• **Exercise**
All lines from the start of the listing below through the line containing "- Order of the" are to be written out again exactly, and no others.

• **Data excerpt**
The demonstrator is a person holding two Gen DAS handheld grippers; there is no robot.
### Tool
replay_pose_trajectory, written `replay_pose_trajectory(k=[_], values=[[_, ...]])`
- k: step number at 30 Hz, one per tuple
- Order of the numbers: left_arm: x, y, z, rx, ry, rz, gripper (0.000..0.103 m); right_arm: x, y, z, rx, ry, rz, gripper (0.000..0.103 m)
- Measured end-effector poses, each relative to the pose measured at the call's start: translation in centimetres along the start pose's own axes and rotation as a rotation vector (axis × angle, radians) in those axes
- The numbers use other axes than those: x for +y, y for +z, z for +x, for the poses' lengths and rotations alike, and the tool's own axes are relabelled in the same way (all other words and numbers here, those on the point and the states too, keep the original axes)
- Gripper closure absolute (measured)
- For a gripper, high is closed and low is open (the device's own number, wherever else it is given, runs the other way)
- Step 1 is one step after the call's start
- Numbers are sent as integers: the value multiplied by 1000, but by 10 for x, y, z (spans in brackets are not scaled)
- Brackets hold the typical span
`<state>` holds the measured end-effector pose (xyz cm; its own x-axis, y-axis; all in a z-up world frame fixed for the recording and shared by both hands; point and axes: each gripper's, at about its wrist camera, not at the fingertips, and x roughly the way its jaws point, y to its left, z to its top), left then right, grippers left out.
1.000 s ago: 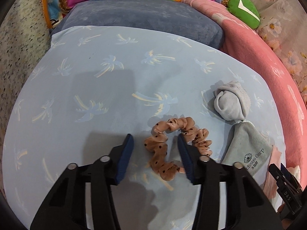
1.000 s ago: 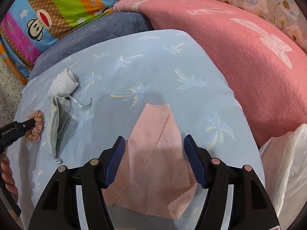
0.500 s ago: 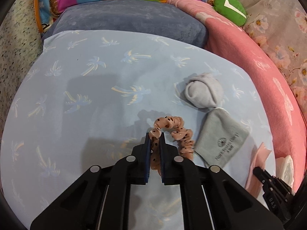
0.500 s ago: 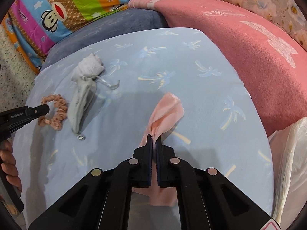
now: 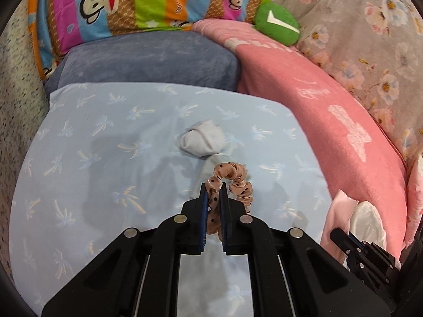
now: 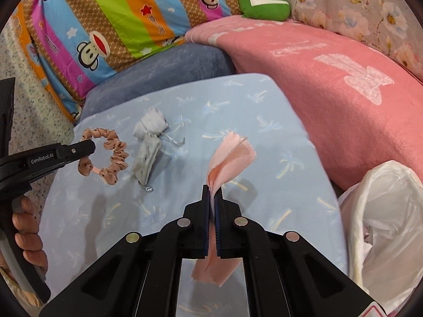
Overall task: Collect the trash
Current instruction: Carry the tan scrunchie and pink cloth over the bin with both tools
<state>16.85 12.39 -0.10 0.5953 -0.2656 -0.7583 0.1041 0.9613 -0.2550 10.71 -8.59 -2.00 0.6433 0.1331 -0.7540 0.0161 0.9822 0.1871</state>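
Observation:
My left gripper [image 5: 212, 189] is shut on a tan dotted scrunchie [image 5: 231, 178], which hangs off the bed in the air; the right wrist view shows the same scrunchie [image 6: 105, 155] dangling from that left gripper [image 6: 90, 148]. A pink cloth [image 6: 230, 155] is pinched in my right gripper [image 6: 212, 191], its ends drooping in front of and below the jaws. On the light blue sheet [image 6: 238, 100] lie a balled grey sock [image 6: 150, 125] and a grey drawstring pouch [image 6: 148, 159]. A white plastic bag [image 6: 383, 224] stands open at the right.
A pink blanket [image 6: 330, 79] covers the bed's right side, a grey-blue pillow [image 5: 148, 58] lies behind the sheet, and a striped monkey-print quilt [image 6: 119, 21] and a green cushion [image 6: 261, 4] sit further back. A hand [image 6: 26, 227] holds the left gripper's handle.
Both grippers closed from open, the left on the scrunchie and the right on the pink cloth, then rose and lifted both items off the sheet.

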Motion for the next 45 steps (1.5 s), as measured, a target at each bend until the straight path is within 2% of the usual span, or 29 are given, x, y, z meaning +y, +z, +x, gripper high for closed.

• **Response area**
The demonstrator is a person holding two Gen DAS handheld grippers; there is no robot.
### Tool
replay_pose_trajectory, written `replay_pose_trajectory(k=[_], values=[[_, ...]])`
- k: step number at 30 Hz, one per tuple
- Order of the numbers: left_arm: x, y, z, rx, ry, rz, gripper (0.000..0.103 m); right_arm: x, y, z, rx, ry, rz, gripper (0.000..0.103 m)

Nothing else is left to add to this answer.